▶ _WHAT YOU ARE ASKED TO DO_: Set down the listing exactly as given, minus images.

▶ _RECORDS FOR THIS TASK_:
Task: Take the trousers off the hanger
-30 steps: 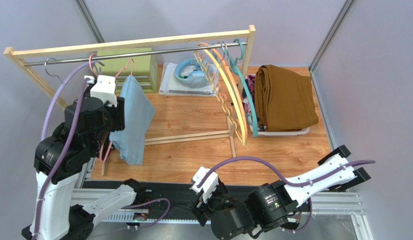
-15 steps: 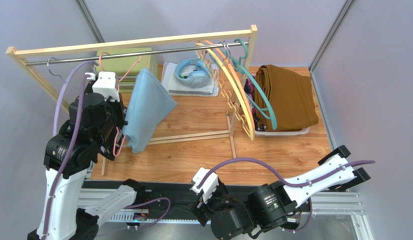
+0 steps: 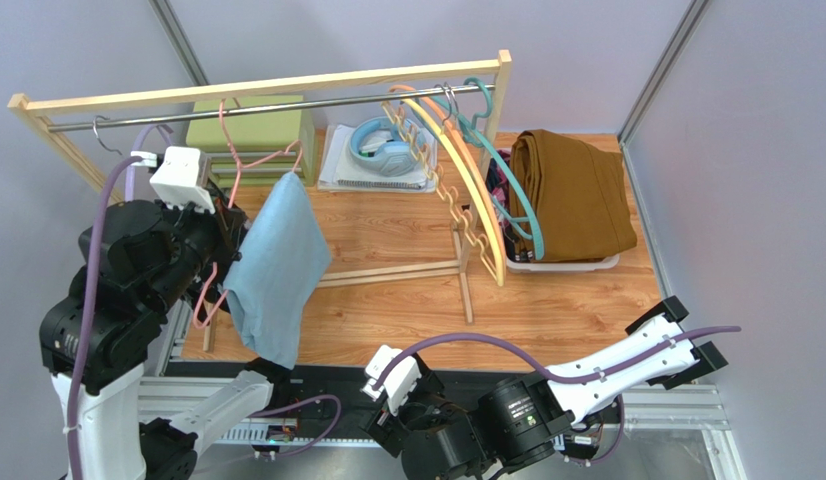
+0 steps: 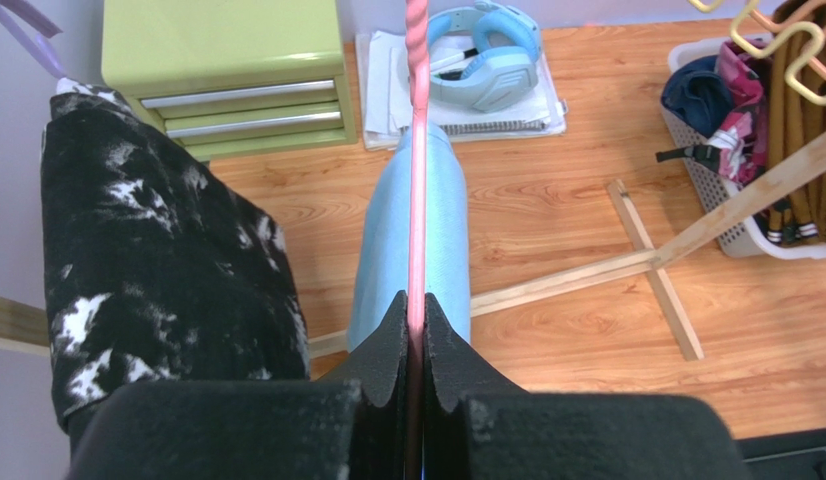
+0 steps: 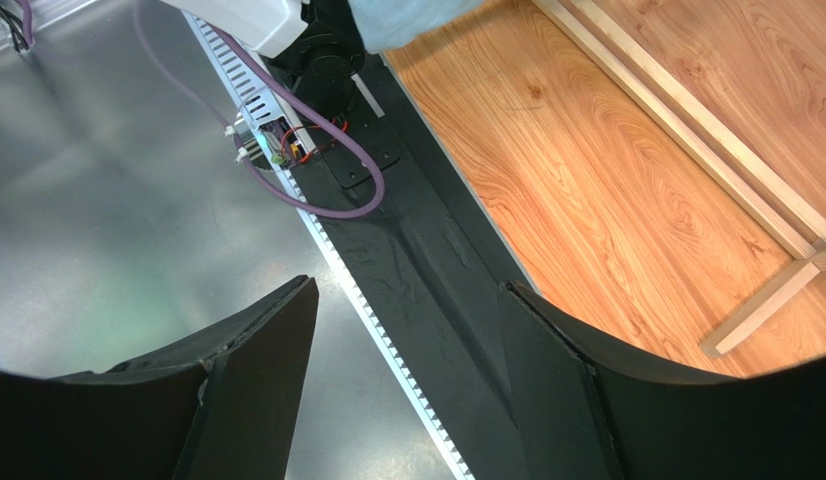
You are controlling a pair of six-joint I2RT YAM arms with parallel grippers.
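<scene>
Light blue trousers (image 3: 277,270) hang folded over a pink hanger (image 3: 259,163) whose hook sits at the rack's metal rail (image 3: 327,103). My left gripper (image 3: 230,218) is shut on the hanger's lower bar. In the left wrist view the pink hanger (image 4: 417,200) runs straight between the closed jaws of this gripper (image 4: 417,310), with the light blue trousers (image 4: 445,220) draped below it. Black white-speckled trousers (image 4: 157,270) lie to the left. Mustard-brown trousers (image 3: 572,195) top a basket (image 3: 562,265). My right gripper (image 5: 407,290) stands open and empty over the base rail.
Empty yellow (image 3: 467,190) and teal (image 3: 502,175) hangers hang at the rail's right end. A green drawer unit (image 3: 252,130) and blue headphones (image 3: 382,140) on a notebook sit behind the rack. The basket (image 4: 722,190) also holds navy and pink floral cloth. The rack's wooden foot (image 3: 387,272) crosses the table.
My left gripper has shut on the pink hanger. The hanger and the light blue trousers have swung out from the rack toward the near edge. The right arm shifted slightly left.
</scene>
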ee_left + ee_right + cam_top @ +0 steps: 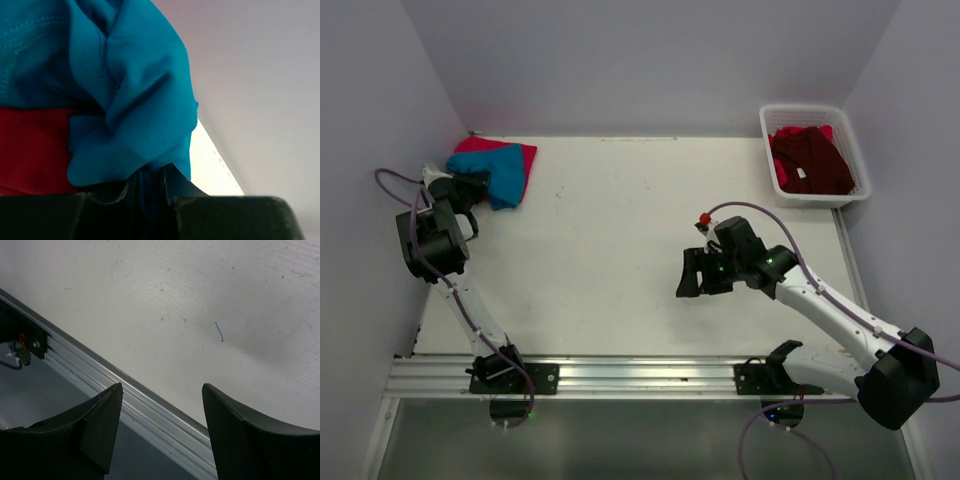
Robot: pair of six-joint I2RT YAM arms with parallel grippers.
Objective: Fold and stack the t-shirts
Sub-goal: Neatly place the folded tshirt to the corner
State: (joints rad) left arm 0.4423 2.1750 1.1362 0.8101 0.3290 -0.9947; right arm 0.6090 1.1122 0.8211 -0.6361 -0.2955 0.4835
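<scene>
At the far left corner of the table lies a teal-blue t-shirt, crumpled on top of a bright pinkish-red t-shirt. My left gripper is at the teal shirt's near-left edge. In the left wrist view the left gripper is shut on a fold of the teal t-shirt, with the red t-shirt beneath it. A dark maroon t-shirt lies bunched in the basket. Over the bare table right of centre hangs my right gripper, open with nothing between its fingers.
A white mesh basket stands at the far right corner, with some red cloth beside the maroon shirt. Grey walls close in on three sides. An aluminium rail runs along the near edge of the table.
</scene>
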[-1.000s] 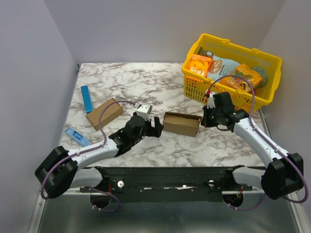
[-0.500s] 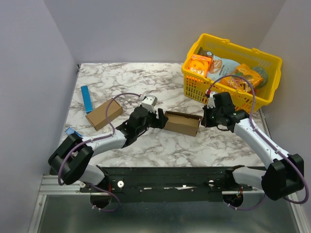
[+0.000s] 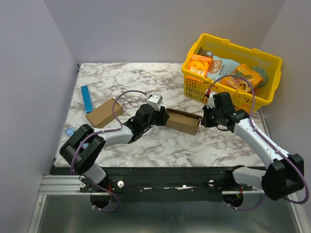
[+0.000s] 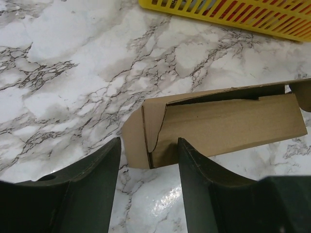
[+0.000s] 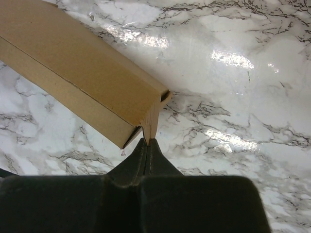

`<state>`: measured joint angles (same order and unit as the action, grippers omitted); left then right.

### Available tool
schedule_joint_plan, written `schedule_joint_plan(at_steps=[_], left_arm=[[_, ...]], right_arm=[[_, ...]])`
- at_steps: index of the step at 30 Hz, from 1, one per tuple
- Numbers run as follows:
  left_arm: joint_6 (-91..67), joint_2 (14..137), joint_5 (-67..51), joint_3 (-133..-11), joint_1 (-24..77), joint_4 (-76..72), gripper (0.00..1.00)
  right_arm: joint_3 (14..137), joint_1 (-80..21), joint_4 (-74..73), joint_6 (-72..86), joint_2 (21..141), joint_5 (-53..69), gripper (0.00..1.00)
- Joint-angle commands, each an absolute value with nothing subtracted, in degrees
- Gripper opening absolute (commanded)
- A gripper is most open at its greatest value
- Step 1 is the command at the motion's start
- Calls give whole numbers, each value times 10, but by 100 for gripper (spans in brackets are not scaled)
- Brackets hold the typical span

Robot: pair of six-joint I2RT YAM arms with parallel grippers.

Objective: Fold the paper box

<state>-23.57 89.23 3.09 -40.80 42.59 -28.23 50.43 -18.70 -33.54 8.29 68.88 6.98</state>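
Your right wrist view alone shows right gripper (image 5: 147, 141) pinching paper box (image 5: 82, 73) flap | left gripper (image 4: 148, 160) spread, straddling opposite end | basket (image 3: 194, 87) just beyond box.

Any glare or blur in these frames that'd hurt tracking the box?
Right wrist: strong specular patches on the marble table, paper box matte and sharp, right pincer nearly black. Left wrist: one small highlight near the bottom edge, left pincer dark with little detail. Top external: even light, faint shadows, no glare.
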Motion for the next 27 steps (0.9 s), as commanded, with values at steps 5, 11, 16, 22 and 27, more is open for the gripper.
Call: schedule_joint_plan(at_steps=[5, 11, 16, 22, 27], left_arm=[[-229, 914, 20, -408, 425, -328, 49], [-227, 940, 1, -410, 425, -352, 36], [-220, 945, 1, -410, 426, -357, 27], [-201, 947, 1, -410, 429, -354, 16], [-184, 948, 0, -416, 439, -345, 9]], right_arm=[[505, -192, -337, 79, 690, 78, 1], [522, -192, -354, 83, 700, 113, 1], [535, -192, -369, 88, 706, 116, 1], [548, -193, -377, 111, 713, 137, 1], [552, -193, -367, 137, 715, 149, 1]])
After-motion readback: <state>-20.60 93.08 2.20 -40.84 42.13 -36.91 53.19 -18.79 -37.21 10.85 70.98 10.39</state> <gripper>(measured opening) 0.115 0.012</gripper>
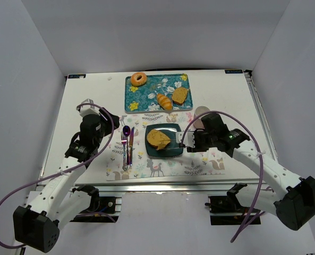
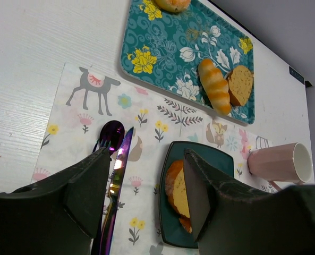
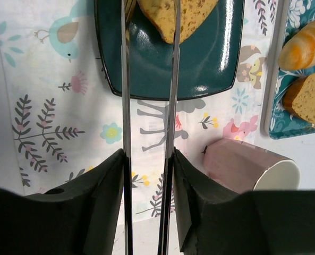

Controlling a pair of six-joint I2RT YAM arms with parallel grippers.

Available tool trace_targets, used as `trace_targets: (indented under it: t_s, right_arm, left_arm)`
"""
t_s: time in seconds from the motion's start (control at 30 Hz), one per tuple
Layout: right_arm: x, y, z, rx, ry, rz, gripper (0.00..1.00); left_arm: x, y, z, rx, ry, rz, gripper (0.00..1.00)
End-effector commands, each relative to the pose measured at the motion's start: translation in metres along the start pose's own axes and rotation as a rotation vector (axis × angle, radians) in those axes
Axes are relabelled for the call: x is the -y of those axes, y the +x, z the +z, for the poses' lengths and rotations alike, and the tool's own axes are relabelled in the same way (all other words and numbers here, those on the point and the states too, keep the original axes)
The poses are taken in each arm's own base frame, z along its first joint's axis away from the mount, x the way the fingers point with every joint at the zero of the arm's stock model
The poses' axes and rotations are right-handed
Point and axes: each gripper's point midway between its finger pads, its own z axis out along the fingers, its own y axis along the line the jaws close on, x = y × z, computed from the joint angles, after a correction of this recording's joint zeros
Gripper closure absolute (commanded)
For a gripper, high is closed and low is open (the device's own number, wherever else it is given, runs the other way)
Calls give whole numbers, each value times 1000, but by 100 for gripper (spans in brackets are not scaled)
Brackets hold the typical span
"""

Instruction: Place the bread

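A slice of bread (image 1: 158,139) (image 3: 170,16) (image 2: 179,194) lies on the dark teal plate (image 1: 172,151) (image 3: 210,64) (image 2: 170,223) in the middle of the placemat. My right gripper (image 1: 193,141) (image 3: 148,159) is shut on a pair of metal tongs (image 3: 124,106), fingers pressed against both arms. The tong arms stand apart and reach over the plate, one on each side of the slice's lower corner. Whether they touch it cannot be made out. My left gripper (image 1: 101,127) (image 2: 146,186) hangs open above the cutlery and the plate's left edge, holding nothing.
A floral tray (image 1: 146,98) (image 2: 168,48) at the back holds a doughnut (image 1: 138,79), a roll (image 1: 164,101) and a brown slice (image 1: 180,95). A pink cup (image 1: 201,112) (image 3: 242,164) lies on its side by the right gripper. Purple cutlery (image 1: 127,146) lies left of the plate.
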Motion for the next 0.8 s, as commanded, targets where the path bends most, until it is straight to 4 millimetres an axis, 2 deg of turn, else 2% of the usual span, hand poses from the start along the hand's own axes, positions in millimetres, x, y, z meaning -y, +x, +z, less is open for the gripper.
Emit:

▶ _ANSWER FOR THE TASK_:
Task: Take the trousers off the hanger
-30 steps: 
-15 steps: 
+0 steps: 
+0 steps: 
+0 steps: 
You are controlling a pair of six-joint I2RT YAM arms with parallel grippers.
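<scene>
Light blue trousers (image 3: 277,270) hang folded over a pink hanger (image 3: 259,163) whose hook sits at the rack's metal rail (image 3: 327,103). My left gripper (image 3: 230,218) is shut on the hanger's lower bar. In the left wrist view the pink hanger (image 4: 417,200) runs straight between the closed jaws of this gripper (image 4: 417,310), with the light blue trousers (image 4: 445,220) draped below it. Black white-speckled trousers (image 4: 157,270) lie to the left. Mustard-brown trousers (image 3: 572,195) top a basket (image 3: 562,265). My right gripper (image 5: 407,290) stands open and empty over the base rail.
Empty yellow (image 3: 467,190) and teal (image 3: 502,175) hangers hang at the rail's right end. A green drawer unit (image 3: 252,130) and blue headphones (image 3: 382,140) on a notebook sit behind the rack. The basket (image 4: 722,190) also holds navy and pink floral cloth. The rack's wooden foot (image 3: 387,272) crosses the table.
My left gripper has shut on the pink hanger. The hanger and the light blue trousers have swung out from the rack toward the near edge. The right arm shifted slightly left.
</scene>
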ee_left + ee_right + cam_top @ +0 steps: 
Robot: pair of six-joint I2RT YAM arms with parallel grippers.
Objective: Fold and stack the t-shirts
Sub-goal: Neatly place the folded tshirt to the corner
State: (joints rad) left arm 0.4423 2.1750 1.1362 0.8101 0.3290 -0.9947; right arm 0.6090 1.1122 0.8211 -0.6361 -0.2955 0.4835
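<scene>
At the far left corner of the table lies a teal-blue t-shirt, crumpled on top of a bright pinkish-red t-shirt. My left gripper is at the teal shirt's near-left edge. In the left wrist view the left gripper is shut on a fold of the teal t-shirt, with the red t-shirt beneath it. A dark maroon t-shirt lies bunched in the basket. Over the bare table right of centre hangs my right gripper, open with nothing between its fingers.
A white mesh basket stands at the far right corner, with some red cloth beside the maroon shirt. Grey walls close in on three sides. An aluminium rail runs along the near edge of the table.
</scene>
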[-1.000s] 
[-0.500s] 
[+0.000s] 
[+0.000s] 
[+0.000s] 

`<state>`: measured joint angles (same order and unit as the action, grippers omitted); left then right.

### Available tool
schedule_joint_plan, written `schedule_joint_plan(at_steps=[_], left_arm=[[_, ...]], right_arm=[[_, ...]])`
- at_steps: index of the step at 30 Hz, from 1, one per tuple
- Numbers run as follows:
  left_arm: joint_6 (-91..67), joint_2 (14..137), joint_5 (-67..51), joint_3 (-133..-11), joint_1 (-24..77), joint_4 (-76..72), gripper (0.00..1.00)
  right_arm: joint_3 (14..137), joint_1 (-80..21), joint_4 (-74..73), joint_6 (-72..86), joint_2 (21..141), joint_5 (-53..69), gripper (0.00..1.00)
- Joint-angle commands, each an absolute value with nothing subtracted, in degrees
- Gripper opening absolute (commanded)
- A gripper is most open at its greatest value
- Step 1 is the command at the motion's start
- Calls give whole numbers, each value times 10, but by 100 for gripper (spans in brackets are not scaled)
- Brackets hold the typical span

Robot: pair of six-joint I2RT YAM arms with parallel grippers.

Objective: Fold the paper box

<state>-23.57 89.23 3.09 -40.80 42.59 -28.23 50.43 -18.70 -33.54 8.29 68.88 6.98</state>
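Your right wrist view alone shows right gripper (image 5: 147, 141) pinching paper box (image 5: 82, 73) flap | left gripper (image 4: 148, 160) spread, straddling opposite end | basket (image 3: 194, 87) just beyond box.

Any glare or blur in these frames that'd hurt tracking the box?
Right wrist: strong specular patches on the marble table, paper box matte and sharp, right pincer nearly black. Left wrist: one small highlight near the bottom edge, left pincer dark with little detail. Top external: even light, faint shadows, no glare.
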Motion for the next 27 steps (0.9 s), as commanded, with values at steps 5, 11, 16, 22 and 27, more is open for the gripper.
Call: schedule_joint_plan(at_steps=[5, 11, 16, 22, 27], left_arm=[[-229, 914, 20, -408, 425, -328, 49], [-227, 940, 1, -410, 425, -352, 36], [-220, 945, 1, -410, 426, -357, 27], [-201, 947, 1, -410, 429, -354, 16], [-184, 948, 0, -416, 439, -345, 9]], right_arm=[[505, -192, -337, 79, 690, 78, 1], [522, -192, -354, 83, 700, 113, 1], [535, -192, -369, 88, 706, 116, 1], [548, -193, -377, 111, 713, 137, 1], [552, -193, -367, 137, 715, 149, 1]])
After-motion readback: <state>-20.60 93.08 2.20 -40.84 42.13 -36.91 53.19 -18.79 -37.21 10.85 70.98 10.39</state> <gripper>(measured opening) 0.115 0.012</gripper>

Controlling a pair of six-joint I2RT YAM arms with parallel grippers.

Available tool trace_targets, used as `trace_targets: (indented under it: t_s, right_arm, left_arm)`
"""
t_s: time in seconds from the motion's start (control at 30 Hz), one per tuple
Layout: right_arm: x, y, z, rx, ry, rz, gripper (0.00..1.00); left_arm: x, y, z, rx, ry, rz, gripper (0.00..1.00)
End-effector commands, each relative to the pose measured at the motion's start: translation in metres along the start pose's own axes and rotation as a rotation vector (axis × angle, radians) in those axes
Axes are relabelled for the call: x is the -y of those axes, y the +x, z the +z, for the poses' lengths and rotations alike, and the tool's own axes are relabelled in the same way (all other words and numbers here, those on the point and the states too, keep the original axes)
The poses are taken in each arm's own base frame, z along its first joint's axis away from the mount, x the way the fingers point with every joint at the zero of the arm's stock model
The poses' axes and rotations are right-handed
Point and axes: each gripper's point midway between its finger pads, its own z axis out along the fingers, its own y axis along the line the jaws close on, x = y × z, computed from the joint angles, after a correction of this recording's joint zeros
Gripper closure absolute (commanded)
For a gripper, high is closed and low is open (the device's own number, wherever else it is given, runs the other way)
Calls give whole numbers, each value times 1000, but by 100 for gripper (spans in brackets are not scaled)
Brackets hold the typical span
"""

Instruction: Place the bread

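A slice of bread (image 1: 158,139) (image 3: 170,16) (image 2: 179,194) lies on the dark teal plate (image 1: 172,151) (image 3: 210,64) (image 2: 170,223) in the middle of the placemat. My right gripper (image 1: 193,141) (image 3: 148,159) is shut on a pair of metal tongs (image 3: 124,106), fingers pressed against both arms. The tong arms stand apart and reach over the plate, one on each side of the slice's lower corner. Whether they touch it cannot be made out. My left gripper (image 1: 101,127) (image 2: 146,186) hangs open above the cutlery and the plate's left edge, holding nothing.
A floral tray (image 1: 146,98) (image 2: 168,48) at the back holds a doughnut (image 1: 138,79), a roll (image 1: 164,101) and a brown slice (image 1: 180,95). A pink cup (image 1: 201,112) (image 3: 242,164) lies on its side by the right gripper. Purple cutlery (image 1: 127,146) lies left of the plate.
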Motion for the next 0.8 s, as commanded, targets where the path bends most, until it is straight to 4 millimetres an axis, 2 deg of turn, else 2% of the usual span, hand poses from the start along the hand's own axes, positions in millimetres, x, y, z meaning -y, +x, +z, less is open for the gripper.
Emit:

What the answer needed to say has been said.